What is needed
Your answer must be the records below, given again exactly, with no pictures in it.

[Records from a data source]
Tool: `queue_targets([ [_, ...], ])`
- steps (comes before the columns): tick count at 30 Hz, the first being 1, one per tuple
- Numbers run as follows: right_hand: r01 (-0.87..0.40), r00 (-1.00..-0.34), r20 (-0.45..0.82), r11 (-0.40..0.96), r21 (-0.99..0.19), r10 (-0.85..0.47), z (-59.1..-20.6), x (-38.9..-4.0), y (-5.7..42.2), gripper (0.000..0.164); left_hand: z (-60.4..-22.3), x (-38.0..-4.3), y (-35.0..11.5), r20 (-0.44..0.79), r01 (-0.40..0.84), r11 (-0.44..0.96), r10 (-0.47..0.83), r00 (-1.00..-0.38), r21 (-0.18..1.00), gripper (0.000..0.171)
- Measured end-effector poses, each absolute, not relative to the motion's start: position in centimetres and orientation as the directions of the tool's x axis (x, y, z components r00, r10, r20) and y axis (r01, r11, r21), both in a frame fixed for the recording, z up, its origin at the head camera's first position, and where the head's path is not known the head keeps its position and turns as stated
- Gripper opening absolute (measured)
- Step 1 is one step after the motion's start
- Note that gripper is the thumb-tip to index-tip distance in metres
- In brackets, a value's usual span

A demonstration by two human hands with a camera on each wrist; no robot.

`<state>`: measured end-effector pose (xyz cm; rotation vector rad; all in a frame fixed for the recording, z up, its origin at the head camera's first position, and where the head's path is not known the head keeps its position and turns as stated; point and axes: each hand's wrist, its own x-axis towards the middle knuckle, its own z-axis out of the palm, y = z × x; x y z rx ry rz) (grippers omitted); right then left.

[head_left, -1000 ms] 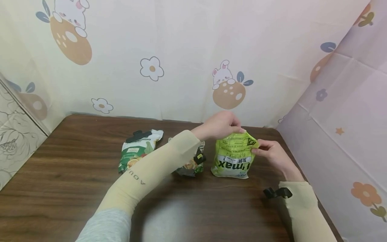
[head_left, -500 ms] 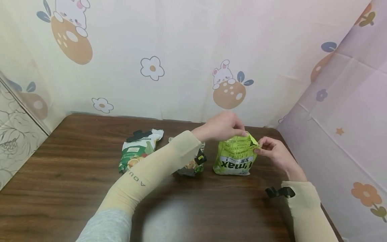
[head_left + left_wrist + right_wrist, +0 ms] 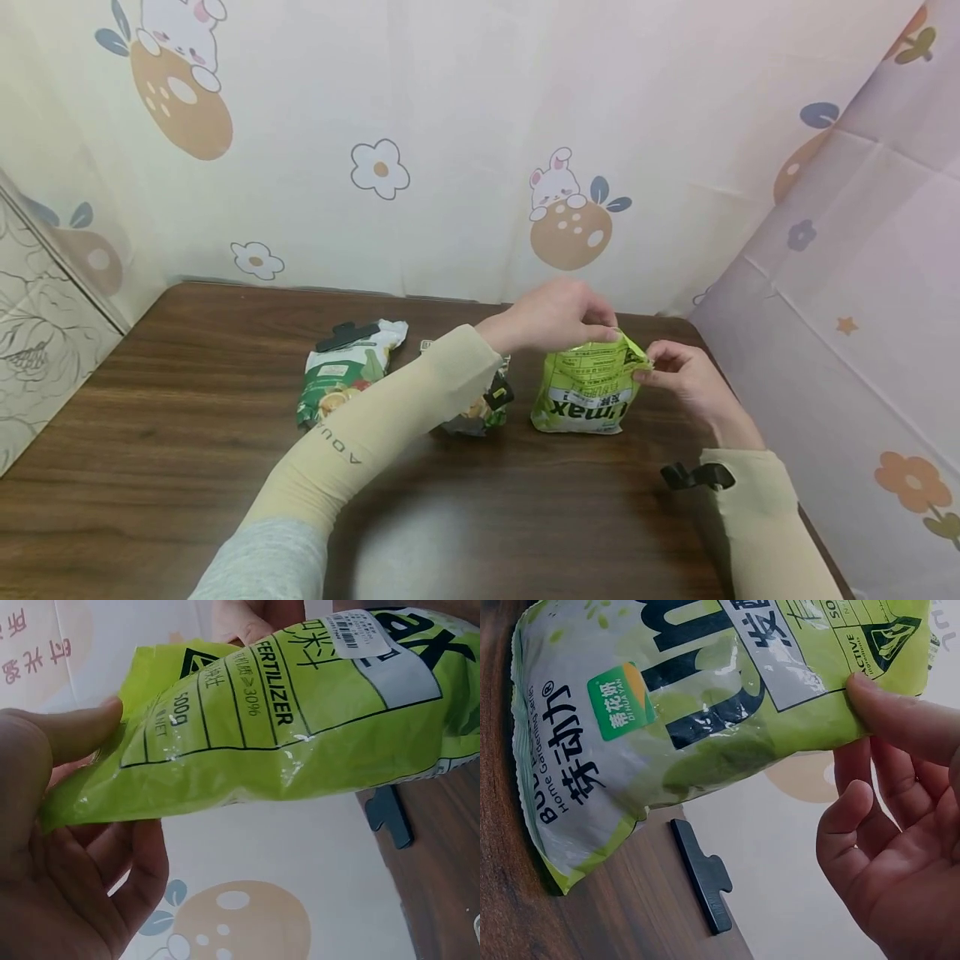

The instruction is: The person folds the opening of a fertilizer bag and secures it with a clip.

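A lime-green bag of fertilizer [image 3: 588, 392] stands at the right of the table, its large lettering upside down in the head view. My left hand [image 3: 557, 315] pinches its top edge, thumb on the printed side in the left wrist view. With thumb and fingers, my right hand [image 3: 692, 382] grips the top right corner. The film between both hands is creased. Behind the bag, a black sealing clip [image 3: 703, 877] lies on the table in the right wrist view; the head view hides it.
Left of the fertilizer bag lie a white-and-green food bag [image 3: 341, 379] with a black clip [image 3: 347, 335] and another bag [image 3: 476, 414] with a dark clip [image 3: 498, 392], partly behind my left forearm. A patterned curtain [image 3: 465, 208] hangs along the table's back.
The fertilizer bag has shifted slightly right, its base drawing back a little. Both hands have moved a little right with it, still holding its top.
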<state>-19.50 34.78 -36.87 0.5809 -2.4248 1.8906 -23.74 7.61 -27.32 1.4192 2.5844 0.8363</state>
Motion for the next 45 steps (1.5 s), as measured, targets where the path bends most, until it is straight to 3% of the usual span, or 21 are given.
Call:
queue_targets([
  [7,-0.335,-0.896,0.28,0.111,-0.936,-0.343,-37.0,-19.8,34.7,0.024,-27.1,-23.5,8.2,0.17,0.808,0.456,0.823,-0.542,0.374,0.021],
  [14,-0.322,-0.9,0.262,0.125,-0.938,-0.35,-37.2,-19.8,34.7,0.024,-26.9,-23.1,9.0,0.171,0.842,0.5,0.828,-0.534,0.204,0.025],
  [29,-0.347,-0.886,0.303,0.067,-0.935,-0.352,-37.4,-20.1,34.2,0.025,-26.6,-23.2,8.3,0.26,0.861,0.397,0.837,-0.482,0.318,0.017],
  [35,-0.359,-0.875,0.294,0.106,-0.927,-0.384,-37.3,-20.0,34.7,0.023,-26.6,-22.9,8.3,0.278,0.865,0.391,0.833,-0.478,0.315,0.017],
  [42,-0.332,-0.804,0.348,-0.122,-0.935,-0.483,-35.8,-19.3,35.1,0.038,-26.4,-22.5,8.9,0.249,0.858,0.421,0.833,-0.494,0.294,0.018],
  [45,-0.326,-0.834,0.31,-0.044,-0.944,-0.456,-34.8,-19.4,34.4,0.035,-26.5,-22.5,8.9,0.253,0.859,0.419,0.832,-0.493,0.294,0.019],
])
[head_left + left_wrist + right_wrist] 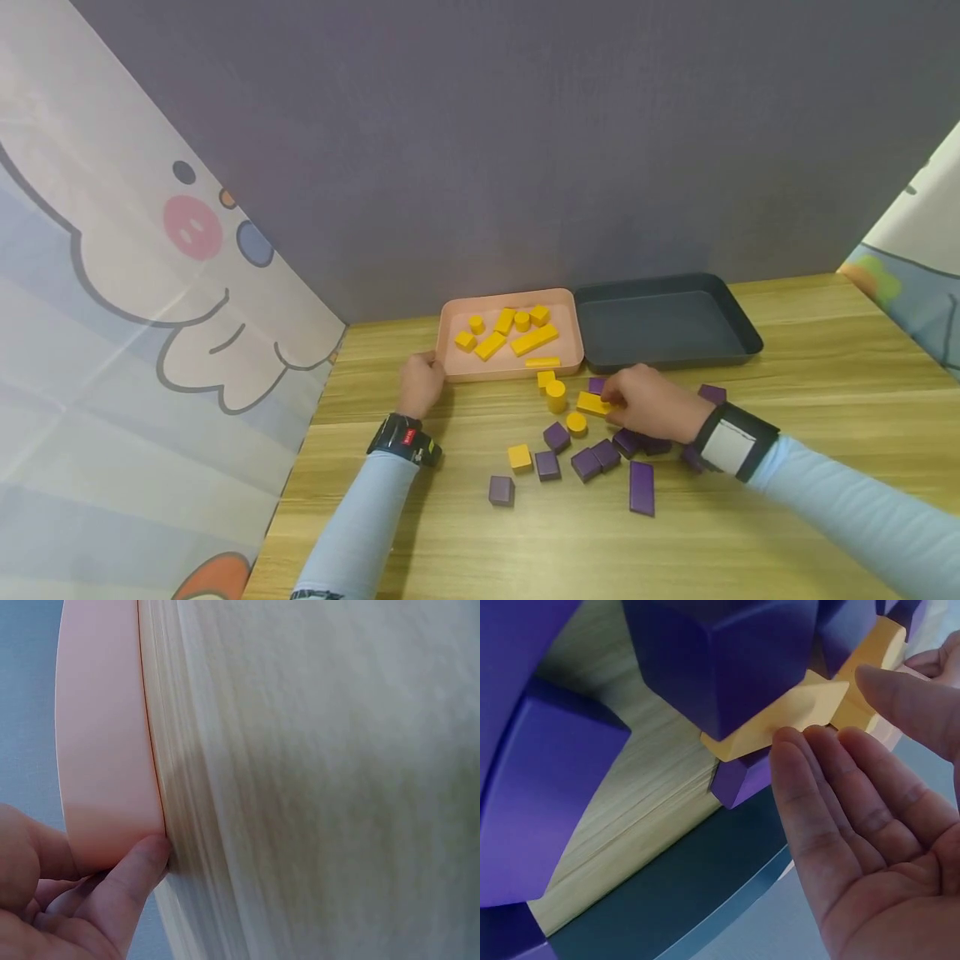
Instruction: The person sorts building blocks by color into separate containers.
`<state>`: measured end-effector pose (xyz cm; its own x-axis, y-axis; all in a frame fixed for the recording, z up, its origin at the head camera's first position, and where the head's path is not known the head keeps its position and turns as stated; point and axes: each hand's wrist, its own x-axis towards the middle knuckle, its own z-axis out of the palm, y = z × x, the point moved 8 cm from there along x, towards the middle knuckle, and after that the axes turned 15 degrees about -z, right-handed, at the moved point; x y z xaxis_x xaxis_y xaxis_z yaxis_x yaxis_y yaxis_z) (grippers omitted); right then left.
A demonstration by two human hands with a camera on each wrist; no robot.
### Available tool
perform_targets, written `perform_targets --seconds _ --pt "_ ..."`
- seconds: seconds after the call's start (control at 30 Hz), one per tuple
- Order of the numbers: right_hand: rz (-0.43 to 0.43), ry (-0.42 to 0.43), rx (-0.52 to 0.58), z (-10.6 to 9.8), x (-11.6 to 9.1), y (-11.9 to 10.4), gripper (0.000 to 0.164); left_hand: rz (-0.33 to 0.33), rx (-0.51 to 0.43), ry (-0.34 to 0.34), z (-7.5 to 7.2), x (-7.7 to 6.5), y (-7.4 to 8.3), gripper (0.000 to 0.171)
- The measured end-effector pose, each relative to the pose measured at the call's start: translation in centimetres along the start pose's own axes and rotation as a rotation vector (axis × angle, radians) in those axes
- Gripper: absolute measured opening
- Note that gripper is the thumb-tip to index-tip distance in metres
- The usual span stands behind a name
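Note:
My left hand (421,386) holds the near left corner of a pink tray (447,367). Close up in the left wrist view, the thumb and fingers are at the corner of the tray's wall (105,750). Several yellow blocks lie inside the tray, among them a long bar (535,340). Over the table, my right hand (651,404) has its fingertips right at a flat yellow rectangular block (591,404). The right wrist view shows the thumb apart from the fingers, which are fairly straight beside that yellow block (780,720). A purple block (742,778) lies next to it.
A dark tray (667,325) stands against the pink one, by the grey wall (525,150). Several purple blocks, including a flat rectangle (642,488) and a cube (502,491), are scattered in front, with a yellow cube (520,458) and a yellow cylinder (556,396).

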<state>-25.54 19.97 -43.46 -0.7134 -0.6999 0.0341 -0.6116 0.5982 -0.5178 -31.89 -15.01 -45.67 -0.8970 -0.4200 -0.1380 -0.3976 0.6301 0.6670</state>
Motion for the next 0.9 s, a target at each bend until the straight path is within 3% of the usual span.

Answer for this exercise
Tool: `queue_targets([ [_, ...], ])`
- steps (comes before the columns): tick count at 30 Hz, the first being 1, one per tuple
- Numbers run as follows: right_hand: r01 (-0.87..0.40), r00 (-1.00..-0.34), r20 (-0.45..0.82), r11 (-0.40..0.96), r21 (-0.99..0.19), r10 (-0.85..0.47), z (-59.1..-20.6), x (-38.9..-4.0), y (-5.7..42.2), gripper (0.000..0.164); left_hand: z (-60.4..-22.3), x (-38.0..-4.3), y (-35.0..11.5), r20 (-0.44..0.79), r01 (-0.40..0.84), r11 (-0.44..0.96), r10 (-0.47..0.83), r00 (-1.00..-0.38), r21 (-0.18..1.00), gripper (0.000..0.171)
- Measured end-effector poses, each absolute, not relative to the motion's start: position in centimetres and orientation as the directions of the tool's x axis (x, y, z components r00, r10, r20) and y axis (r01, r11, r21), both in a frame fixed for the recording, z up, its origin at the head camera's first position, and where the head's path is not known the head keeps its position and turns as stated
- Gripper opening absolute (measured)
- Step 1 is one step after the motion's start
- Note that gripper is the thumb-tip to index-tip distance in metres
- In brackets, a value's usual span

A demonstration by two human hands with a camera on each wrist; no robot.

`<state>`: measured end-effector pose (xyz cm; rotation vector rad; all in a frame fixed for the recording, z up, its origin at the head camera's first position, and where the head's path is not known the head keeps its position and turns as stated; point and axes: each hand's wrist, its own x-axis towards the middle knuckle, its own z-axis out of the palm, y = z × x; x y z rx ry rz) (grippers omitted); right then left.

[head_left, -1000 ms] 
[head_left, -500 ms] 
[head_left + left_wrist + right_wrist, +0 ms] 

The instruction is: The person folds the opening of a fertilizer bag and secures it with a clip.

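A lime-green bag of fertilizer [image 3: 588, 392] stands at the right of the table, its large lettering upside down in the head view. My left hand [image 3: 557, 315] pinches its top edge, thumb on the printed side in the left wrist view. With thumb and fingers, my right hand [image 3: 692, 382] grips the top right corner. The film between both hands is creased. Behind the bag, a black sealing clip [image 3: 703, 877] lies on the table in the right wrist view; the head view hides it.
Left of the fertilizer bag lie a white-and-green food bag [image 3: 341, 379] with a black clip [image 3: 347, 335] and another bag [image 3: 476, 414] with a dark clip [image 3: 498, 392], partly behind my left forearm. A patterned curtain [image 3: 465, 208] hangs along the table's back.
The fertilizer bag has shifted slightly right, its base drawing back a little. Both hands have moved a little right with it, still holding its top.
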<state>-19.50 34.78 -36.87 0.5809 -2.4248 1.8906 -23.74 7.61 -27.32 1.4192 2.5844 0.8363</state>
Motion for the next 45 steps (1.5 s), as measured, targets where the path bends most, until it is straight to 3% of the usual span, or 21 are given.
Call:
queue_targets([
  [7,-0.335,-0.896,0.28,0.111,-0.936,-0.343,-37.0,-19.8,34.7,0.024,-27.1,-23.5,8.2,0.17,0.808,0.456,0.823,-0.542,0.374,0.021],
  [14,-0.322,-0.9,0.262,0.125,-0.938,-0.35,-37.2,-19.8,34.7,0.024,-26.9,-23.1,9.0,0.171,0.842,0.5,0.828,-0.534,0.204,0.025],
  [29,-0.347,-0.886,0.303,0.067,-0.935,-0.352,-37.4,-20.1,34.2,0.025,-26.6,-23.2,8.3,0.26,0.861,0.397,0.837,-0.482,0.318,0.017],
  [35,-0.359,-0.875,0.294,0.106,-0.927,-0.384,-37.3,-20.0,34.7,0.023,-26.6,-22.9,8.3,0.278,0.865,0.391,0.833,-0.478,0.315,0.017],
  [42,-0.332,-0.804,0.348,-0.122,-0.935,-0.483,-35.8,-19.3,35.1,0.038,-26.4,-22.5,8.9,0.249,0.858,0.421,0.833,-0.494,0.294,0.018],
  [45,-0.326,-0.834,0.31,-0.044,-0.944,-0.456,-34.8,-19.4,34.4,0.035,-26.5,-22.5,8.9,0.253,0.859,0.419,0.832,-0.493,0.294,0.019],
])
[head_left + left_wrist + right_wrist] 
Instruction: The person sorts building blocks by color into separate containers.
`<state>`: measured end-effector pose (xyz cm; its own x-axis, y-axis; all in a frame fixed for the recording, z up, its origin at the head camera's first position, and where the head's path is not known the head keeps its position and turns as stated; point and axes: each hand's wrist, its own x-axis towards the middle knuckle, its own z-axis out of the palm, y = z × x, the point moved 8 cm from there along x, towards the middle knuckle, and after that the axes turned 15 degrees about -z, right-handed, at the moved point; x y z xaxis_x xaxis_y xaxis_z yaxis_x yaxis_y yaxis_z) (grippers omitted); right then left.
A demonstration by two human hands with a camera on each wrist; no robot.
### Available tool
perform_targets, written `perform_targets --seconds _ --pt "_ ..."`
- seconds: seconds after the call's start (control at 30 Hz), one per tuple
- Order of the numbers: right_hand: rz (-0.43 to 0.43), ry (-0.42 to 0.43), rx (-0.52 to 0.58), z (-10.6 to 9.8), x (-11.6 to 9.1), y (-11.9 to 10.4), gripper (0.000 to 0.164); left_hand: rz (-0.33 to 0.33), rx (-0.51 to 0.43), ry (-0.34 to 0.34), z (-7.5 to 7.2), x (-7.7 to 6.5), y (-7.4 to 8.3), gripper (0.000 to 0.171)
- The measured end-effector pose, each relative to the pose measured at the call's start: translation in centimetres along the start pose's own axes and rotation as a rotation vector (axis × angle, radians) in those axes
- Gripper: absolute measured opening
- Note that gripper is the thumb-tip to index-tip distance in metres
- The usual span stands behind a name
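Note:
My left hand (421,386) holds the near left corner of a pink tray (447,367). Close up in the left wrist view, the thumb and fingers are at the corner of the tray's wall (105,750). Several yellow blocks lie inside the tray, among them a long bar (535,340). Over the table, my right hand (651,404) has its fingertips right at a flat yellow rectangular block (591,404). The right wrist view shows the thumb apart from the fingers, which are fairly straight beside that yellow block (780,720). A purple block (742,778) lies next to it.
A dark tray (667,325) stands against the pink one, by the grey wall (525,150). Several purple blocks, including a flat rectangle (642,488) and a cube (502,491), are scattered in front, with a yellow cube (520,458) and a yellow cylinder (556,396).
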
<state>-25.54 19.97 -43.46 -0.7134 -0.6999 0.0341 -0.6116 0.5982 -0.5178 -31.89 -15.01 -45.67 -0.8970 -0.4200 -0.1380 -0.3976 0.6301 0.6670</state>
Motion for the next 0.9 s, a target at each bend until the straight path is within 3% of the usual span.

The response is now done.